Развернулся, бросил быстрый взгляд на плотно закрытую дверь.
– Не самое…
Поморщился.
– Только вам, больше никому. Есть сведения, что готовится диверсия. Да-да, именно у нас, на складе. Если хоть один проклятый снаряд рванет… Так что посматривайте, а то в следующий раз придется рапортовать непосредственно святому Петру.
Вновь отвернулся к окну.
– Himmelarschundwolkenbruch!
Между корпусами тихо, зато с плаца доносился гулкий звук сапог и бодрый глас десятков глоток.
Издалека строевая песня походила на обиженный рев медведя, запертого в тесную клетку. Лонжа, порадовавшись, что хоть эта доля его минула, решил организованно отступить в казарму. На плечах – форменная шинель, однако, зоркий офицерский глаз сразу же приметит поддетое под нее рубище. Это уже не наряд на кухню, а сразу в Sitzungssaal, причем с зубной щеткой.
Продумал маневр, наметил маршрут, укрытия по пути…
– Гефр-р-райтер-р-р!
Поздно! Столб вырос, словно из-под земли, заполняя собой мировое пространство. Надвинулся, засопел тяжело:
– И что на этот р-р-раз, гефрайтер Рихтер? Снова бр-р-родите чучело чучелом? Говор-р-рите, говор-р-рите, я вас внимательно слушаю.
Лонжа сложил два и два. Он из-под земли – и Столб тут как тут.
– Осмелюсь поинтересоваться, господин обер-фельдфебель! Почему это вы не на строевой подготовке?
Гора беззвучно дрогнула, затем послышался очень странный звук, нечто среднее между скрипом и рычанием. Столбы тоже смеются, пусть и редко.
– Покор-р-рнейше докладываю, наглец и р-р-разгильдяй Р-р-рихтер! Осуществляю общее р-р-руководство на пр-р-редусмотренном уставом р-р-расстоянии… И вообще, непр-р-равильно поют!
Наклонился, прогудел негромко:
Вздохнул гулко и продолжил громыхающим шепотом.
– Мы это еще в 1918-м пели, наслушался… Что там, Рихтер, под землей? Совсем плохо? Ротный вернулся от господина коменданта белый, как рыбье брюхо. И начальство сюда из Берлина катит, наверняка клизму со скипидаром привезет, по двадцать ведер каждому.
Лонжа задумался.
– Клизму? А подавайте-ка вы рапорт, господин обер-фельдфебель. Так, мол, и так, по состоянию здоровья… Может, еще успеете.
Столб поглядел странно.
– А вас, недоумков, на кого оставлю?
На фотографии двое – господин Домучик в шляпе и плаще и симпатичная девушка в легком осеннем пальто. Улица, высокие дома, узорные листья на мокром асфальте…
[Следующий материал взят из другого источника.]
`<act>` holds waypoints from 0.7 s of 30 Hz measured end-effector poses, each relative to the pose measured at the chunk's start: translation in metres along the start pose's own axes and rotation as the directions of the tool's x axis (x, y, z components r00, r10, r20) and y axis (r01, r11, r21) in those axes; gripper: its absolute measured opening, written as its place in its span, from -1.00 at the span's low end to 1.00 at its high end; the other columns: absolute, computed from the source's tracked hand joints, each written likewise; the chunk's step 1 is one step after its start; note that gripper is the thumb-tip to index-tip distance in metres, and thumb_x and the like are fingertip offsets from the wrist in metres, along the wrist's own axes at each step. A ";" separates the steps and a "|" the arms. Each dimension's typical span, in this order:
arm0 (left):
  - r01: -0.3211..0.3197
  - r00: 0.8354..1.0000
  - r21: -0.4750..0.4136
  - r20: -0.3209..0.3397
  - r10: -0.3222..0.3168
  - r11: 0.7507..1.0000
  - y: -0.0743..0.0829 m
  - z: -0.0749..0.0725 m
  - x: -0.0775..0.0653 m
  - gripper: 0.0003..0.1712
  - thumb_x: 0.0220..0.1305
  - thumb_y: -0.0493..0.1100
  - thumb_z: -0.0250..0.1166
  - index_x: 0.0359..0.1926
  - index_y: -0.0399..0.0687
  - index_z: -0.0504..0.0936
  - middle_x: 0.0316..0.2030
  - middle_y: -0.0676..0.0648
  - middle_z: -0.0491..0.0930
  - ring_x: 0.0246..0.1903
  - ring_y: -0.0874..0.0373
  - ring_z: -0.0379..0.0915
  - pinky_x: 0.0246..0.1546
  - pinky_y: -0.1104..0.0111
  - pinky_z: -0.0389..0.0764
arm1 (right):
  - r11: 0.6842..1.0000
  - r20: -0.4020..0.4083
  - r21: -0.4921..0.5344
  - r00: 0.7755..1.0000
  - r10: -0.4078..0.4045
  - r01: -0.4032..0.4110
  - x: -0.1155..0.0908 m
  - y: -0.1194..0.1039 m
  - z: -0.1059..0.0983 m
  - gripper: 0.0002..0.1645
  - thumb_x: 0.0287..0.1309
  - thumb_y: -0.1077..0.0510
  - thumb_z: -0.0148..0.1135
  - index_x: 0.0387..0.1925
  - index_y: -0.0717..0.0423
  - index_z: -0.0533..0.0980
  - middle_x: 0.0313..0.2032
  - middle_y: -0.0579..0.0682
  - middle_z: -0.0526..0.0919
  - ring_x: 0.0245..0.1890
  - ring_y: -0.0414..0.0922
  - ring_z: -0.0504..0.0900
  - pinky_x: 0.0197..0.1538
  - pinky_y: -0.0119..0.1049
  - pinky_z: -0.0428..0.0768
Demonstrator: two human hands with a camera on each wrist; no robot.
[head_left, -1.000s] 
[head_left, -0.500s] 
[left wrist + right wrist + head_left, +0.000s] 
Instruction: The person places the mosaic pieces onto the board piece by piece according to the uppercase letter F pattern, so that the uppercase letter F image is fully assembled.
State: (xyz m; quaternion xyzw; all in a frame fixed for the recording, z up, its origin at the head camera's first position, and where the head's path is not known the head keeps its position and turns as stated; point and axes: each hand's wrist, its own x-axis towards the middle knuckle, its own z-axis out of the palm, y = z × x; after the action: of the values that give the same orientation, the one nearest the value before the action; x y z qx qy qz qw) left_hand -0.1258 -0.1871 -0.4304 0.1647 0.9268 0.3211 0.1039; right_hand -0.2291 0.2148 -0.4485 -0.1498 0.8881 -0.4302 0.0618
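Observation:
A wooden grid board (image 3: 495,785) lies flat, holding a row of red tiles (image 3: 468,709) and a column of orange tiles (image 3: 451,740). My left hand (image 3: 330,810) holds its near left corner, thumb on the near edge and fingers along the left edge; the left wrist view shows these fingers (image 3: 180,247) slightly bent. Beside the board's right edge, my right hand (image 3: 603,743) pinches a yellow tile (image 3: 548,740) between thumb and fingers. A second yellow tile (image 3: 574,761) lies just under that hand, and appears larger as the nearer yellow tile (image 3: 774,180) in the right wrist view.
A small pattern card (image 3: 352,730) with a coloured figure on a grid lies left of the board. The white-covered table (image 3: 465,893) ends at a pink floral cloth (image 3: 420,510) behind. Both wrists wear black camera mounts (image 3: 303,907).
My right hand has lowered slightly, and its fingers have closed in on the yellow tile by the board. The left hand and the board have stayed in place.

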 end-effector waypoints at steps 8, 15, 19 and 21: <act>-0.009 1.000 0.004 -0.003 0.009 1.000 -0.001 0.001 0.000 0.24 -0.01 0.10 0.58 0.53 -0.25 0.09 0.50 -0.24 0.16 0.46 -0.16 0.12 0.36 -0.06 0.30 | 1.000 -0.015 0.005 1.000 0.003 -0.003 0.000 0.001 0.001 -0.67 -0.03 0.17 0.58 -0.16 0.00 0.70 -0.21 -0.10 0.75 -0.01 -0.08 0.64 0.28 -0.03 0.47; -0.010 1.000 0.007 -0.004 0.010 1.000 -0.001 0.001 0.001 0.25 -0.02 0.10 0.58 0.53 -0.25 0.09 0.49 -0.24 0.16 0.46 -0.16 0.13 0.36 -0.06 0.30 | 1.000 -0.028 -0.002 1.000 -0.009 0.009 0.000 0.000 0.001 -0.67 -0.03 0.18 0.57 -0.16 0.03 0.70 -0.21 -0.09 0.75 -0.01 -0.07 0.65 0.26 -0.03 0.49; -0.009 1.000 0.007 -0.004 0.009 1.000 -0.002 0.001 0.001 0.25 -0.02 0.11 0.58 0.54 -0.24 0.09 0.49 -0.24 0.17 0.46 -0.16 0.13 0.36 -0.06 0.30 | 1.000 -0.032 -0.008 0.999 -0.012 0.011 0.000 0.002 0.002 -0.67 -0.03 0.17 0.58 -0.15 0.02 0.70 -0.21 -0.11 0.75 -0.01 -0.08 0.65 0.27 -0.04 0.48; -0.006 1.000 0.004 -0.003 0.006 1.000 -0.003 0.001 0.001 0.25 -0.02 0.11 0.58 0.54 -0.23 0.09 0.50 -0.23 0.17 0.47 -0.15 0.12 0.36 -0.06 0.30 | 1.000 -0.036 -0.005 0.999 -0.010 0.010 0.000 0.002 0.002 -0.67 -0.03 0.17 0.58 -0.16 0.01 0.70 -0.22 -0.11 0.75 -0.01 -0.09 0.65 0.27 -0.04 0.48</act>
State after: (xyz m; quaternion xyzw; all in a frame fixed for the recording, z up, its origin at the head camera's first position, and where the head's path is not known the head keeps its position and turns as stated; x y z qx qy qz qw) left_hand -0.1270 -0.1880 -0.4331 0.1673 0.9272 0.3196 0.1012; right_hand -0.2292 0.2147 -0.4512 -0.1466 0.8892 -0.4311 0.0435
– Нет, ее не встречал, – Лонжа отдал снимок и отхлебнул кофе. – Штатское вам больше идет, герр гауптман.
Бывший нарядчик спрятал фотографию в папку.
– Не встречали? Ваше счастье. Иногда так и хочется отдать вас, Рихтер, в ее полное распоряжение. Жестоко, зато очень и очень эффективно… Так что вас удивило?
На этот раз он пришел к контрразведчику сам. Не в кабинет, на квартиру. Пустили сразу, и Лонжа еще подумал, что гости сюда заглядывают часто.
– Слух о возможной диверсии в Горгау действительно зафиксирован. Не нами, не Абвером, обычной полицией. Да, «крипо» подчиняется Гиммлеру, но какой с рейхсфюрера спрос? Глас народа! Хотите выпустить опровержение от имени подполья? Валяйте! Тогда уж ни у кого сомнений не останется.
Лонжа и сам был не рад, что рассказал. Нашел с кем делиться! Но получается, что больше и не с кем.
– Я вас, Рихтер, понимаю. Если станут искать диверсантов, ваша кандидатура вне конкуренции. Биография, мотивация, доступ, все подходит. Нет, это не я включил вас в группу обер-лейтенанта Кайпеля, постарался кто-то другой, но вышло очень удачно… Явились с повинной?
Лонжа не испугался. Удивился.
– Мелко же вы летаете, господин Домучик. Ради меня такое бы затевать не стали. Одно к одному: крепость передают СС, снаряды в подвале трогать нельзя, от нас требуют эвакуировать склад, а теперь еще этот слух.
Домучик встал, расстегнул верхнюю пуговицу кителя.
– Учить меня будете?
Прошелся по комнате, о чем-то размышляя, наконец, мотнул головой.